I am trying to build a progressive autoencoder, for the encoder part I would like to prepend more layer on top of a ModuleList, how can I achieve that? I want to avoid copying and remaking my model every time I grow a layer.
eg:
# BEFORE GROWTH
self.layers = nn.ModuleList( [ conv2d( 256, 512 ), nn.ReLu() ] )
forward(self, x ):
for layer in self.layers.children():
x = layer( x )
return x
** PREPEND module to the top of the encoder... **
# AFTER GROWTH
self.layers = nn.ModuleList( [ conv2d( 128, 256 ), nn.ReLu(), conv2d( 256, 512 ), nn.ReLu() ] )
forward(self, x ):
for layer in self.layers.children():
x = layer( x )
return x
I have a working prototype model already but I was constantly destroying and making new nn.sequential which isn’t efficient at all.

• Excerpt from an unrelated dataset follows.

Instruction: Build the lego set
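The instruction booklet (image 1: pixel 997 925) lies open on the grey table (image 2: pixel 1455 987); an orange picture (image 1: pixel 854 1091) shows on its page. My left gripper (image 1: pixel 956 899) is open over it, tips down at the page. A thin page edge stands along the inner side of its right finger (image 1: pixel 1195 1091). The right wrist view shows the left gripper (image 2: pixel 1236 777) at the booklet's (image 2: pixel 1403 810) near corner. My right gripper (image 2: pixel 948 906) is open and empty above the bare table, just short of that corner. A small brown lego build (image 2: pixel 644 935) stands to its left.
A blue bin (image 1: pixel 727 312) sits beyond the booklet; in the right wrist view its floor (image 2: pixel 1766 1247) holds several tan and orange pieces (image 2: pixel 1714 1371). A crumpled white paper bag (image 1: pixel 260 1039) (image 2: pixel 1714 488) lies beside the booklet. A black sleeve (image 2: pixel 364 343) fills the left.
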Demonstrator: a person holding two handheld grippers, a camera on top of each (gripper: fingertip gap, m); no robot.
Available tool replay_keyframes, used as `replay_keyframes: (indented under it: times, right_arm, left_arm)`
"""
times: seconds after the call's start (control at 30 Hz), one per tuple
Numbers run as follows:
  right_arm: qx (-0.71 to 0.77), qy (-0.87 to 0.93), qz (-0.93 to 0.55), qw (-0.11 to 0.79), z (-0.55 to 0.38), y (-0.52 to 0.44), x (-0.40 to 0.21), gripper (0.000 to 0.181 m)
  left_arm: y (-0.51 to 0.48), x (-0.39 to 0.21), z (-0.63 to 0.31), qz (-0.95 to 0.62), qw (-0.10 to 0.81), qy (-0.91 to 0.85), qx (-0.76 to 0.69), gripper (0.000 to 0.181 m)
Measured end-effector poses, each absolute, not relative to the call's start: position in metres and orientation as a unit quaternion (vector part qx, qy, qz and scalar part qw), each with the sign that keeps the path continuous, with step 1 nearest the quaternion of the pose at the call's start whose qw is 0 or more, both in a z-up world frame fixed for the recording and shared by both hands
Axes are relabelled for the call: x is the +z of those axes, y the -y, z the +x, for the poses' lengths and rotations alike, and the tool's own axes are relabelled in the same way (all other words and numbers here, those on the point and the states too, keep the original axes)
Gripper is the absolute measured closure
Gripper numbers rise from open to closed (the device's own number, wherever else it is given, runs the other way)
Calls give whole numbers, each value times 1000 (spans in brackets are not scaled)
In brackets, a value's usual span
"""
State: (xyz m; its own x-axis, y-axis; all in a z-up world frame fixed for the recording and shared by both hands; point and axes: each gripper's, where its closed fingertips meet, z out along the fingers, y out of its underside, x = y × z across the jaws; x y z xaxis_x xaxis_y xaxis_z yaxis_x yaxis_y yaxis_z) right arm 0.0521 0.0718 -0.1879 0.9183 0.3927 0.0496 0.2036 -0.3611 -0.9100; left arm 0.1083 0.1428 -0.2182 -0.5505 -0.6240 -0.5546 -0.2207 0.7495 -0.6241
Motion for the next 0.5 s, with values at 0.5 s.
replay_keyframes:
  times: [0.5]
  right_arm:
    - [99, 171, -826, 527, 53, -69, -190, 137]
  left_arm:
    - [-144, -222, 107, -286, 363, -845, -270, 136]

Hi prtblck I think there was some mistake in my original code, I didn’t do it your way, I actually made another variable to store both old and new values first then I unpacked everything into a nn.Sequential() like what you did. I can see how that is unnecessary and takes up extra memory. Btw the code above does it make a shadow copy of the original list? Sorry if this sounds like a beginner python question.
Follow up question, do I have to make a new parameter list to feed it into my optimizer every time I increase my network’s complexity? Does Pytorch keep a track of that?
Eg:
# Before growth
Encoder = [ conv2d, relu ]
Decoder = [ contranspose2d, sigmoid]
parameter = list(Encoder.parameters() ) + list(Decoder.parameters() )
optimizer = optim.Adam(parameter, lr)
# After growth
Encoder = [ conv2d, relu, conv2d, relu ]
Decoder = [ constranspose2d, relu, contranspose2d, sigmoid]
parameter = list(Encoder.parameters() ) + list(Decoder.parameters() ) ?
# Should I grab the new parameters again?
I would try to use optimizer.add_param_group, as a complete re-initialization would remove all running estimates, if your optimizer supports these (e.g. Adam).
Edited: For add_param_group I assume you need to loop through the entire network and grab all newly added weights and then feed it into add_param_group is this thinking correct? The documentation says param_group is a dict so I should feed the state_dict() correct?